Colloquium

Weather Radar Precipitation Nowcasting With Transformer-Based Spatiotemporal Predictive Learning

Organised by Laboratory of Geo-information Science and Remote Sensing
Date

Wed 17 April 2024 13:00 to 13:30

Venue Gaia, building number 101
Droevendaalsesteeg 3
101
6708 PB Wageningen
+31 (0) 317 - 48 17 00
Room 2

By Alejandro Salgueiro Dorado

Abstract
In a changing climate, rapid access to precise short-term precipitation forecasts is vital for pre-emptive actions against threats to critical services and human well-being. Traditional physics-based forecasting methods excel in daily predictions but struggle with sudden extreme events due to computational constraints.

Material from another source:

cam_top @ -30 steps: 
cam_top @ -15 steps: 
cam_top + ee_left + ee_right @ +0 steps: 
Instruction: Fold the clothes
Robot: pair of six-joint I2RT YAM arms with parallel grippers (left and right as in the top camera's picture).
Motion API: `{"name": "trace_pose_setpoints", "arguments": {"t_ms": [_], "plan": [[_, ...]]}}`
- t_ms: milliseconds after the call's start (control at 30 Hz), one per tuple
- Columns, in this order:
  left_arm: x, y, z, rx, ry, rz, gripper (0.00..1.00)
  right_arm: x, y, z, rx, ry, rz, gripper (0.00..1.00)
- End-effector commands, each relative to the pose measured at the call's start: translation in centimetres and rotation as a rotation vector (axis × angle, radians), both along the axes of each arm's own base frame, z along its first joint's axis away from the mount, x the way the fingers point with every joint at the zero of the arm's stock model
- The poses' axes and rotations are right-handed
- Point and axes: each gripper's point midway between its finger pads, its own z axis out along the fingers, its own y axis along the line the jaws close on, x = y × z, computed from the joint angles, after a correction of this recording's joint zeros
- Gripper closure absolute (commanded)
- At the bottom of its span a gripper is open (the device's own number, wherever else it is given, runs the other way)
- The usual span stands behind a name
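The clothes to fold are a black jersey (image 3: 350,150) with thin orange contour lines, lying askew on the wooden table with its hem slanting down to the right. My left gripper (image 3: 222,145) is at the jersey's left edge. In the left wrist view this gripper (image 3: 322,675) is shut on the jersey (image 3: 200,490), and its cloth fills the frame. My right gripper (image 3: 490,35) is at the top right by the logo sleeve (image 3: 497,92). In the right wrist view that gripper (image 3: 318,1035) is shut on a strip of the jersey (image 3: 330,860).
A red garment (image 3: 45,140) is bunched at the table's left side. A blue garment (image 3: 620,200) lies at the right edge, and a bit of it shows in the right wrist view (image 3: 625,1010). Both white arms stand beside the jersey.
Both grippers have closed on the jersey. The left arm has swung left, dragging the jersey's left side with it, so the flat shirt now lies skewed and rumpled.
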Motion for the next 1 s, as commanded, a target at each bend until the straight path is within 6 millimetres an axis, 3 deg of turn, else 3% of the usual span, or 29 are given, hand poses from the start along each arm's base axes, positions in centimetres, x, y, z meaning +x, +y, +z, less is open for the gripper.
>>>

To address this, deep learning spatiotemporal techniques have emerged as a faster method, notably leveraging novel architectures like transformers. Yet, the application of transformer-based spatiotemporal models to the task of precipitation nowcasting remains largely unexplored. This study seeks to address this gap by evaluating the performance of two distinct transformer-based spatiotemporal models within the framework of precipitation nowcasting. Two transformer-based architectures (SwinLSTM (Tang et al., 2023) & SimVP Swin (Tan, Gao, et al., 2023)) were compared against two convolutional Long Short-Term Memory (LSTM) based architectures (ConvLSTM (Shi et al., 2015) & PredRNNv2 (Wang et al., 2022)). Each architecture was trained on three different configurations with variable complexities and all the models were compared based on their predictive accuracy, nowcasting capability, and computational efficiency. Furthermore, three Mean Squared Error (MSE) derived loss functions were also compared on the SimVP Swin model and showed notable enhancements over the MSE loss function in the model’s nowcasting ability. The findings of this study indicate that all models had their strength, but under the specific training conditions of our experiments, the transformer-based models did not surpass PredRNNv2 accuracy and nowcasting capabilities. However SwinLSTM demonstrated the best potential for enhancement if it received additional training time and incorporated additional mechanisms from PredRNNv2. This research illuminates both the strengths and limitations of the different architectures and loss functions in terms of predictive accuracy and computational efficiency for different precipitation intensities. Moreover, the study also enlightens different directions for combined integration of the presented approaches to foster the development of more robust and efficient nowcasting models. Additionally, the establishment of a Doppler radar pre-processing pipeline can help streamlining the datasets creation to hopefully facilitate future research in this domain.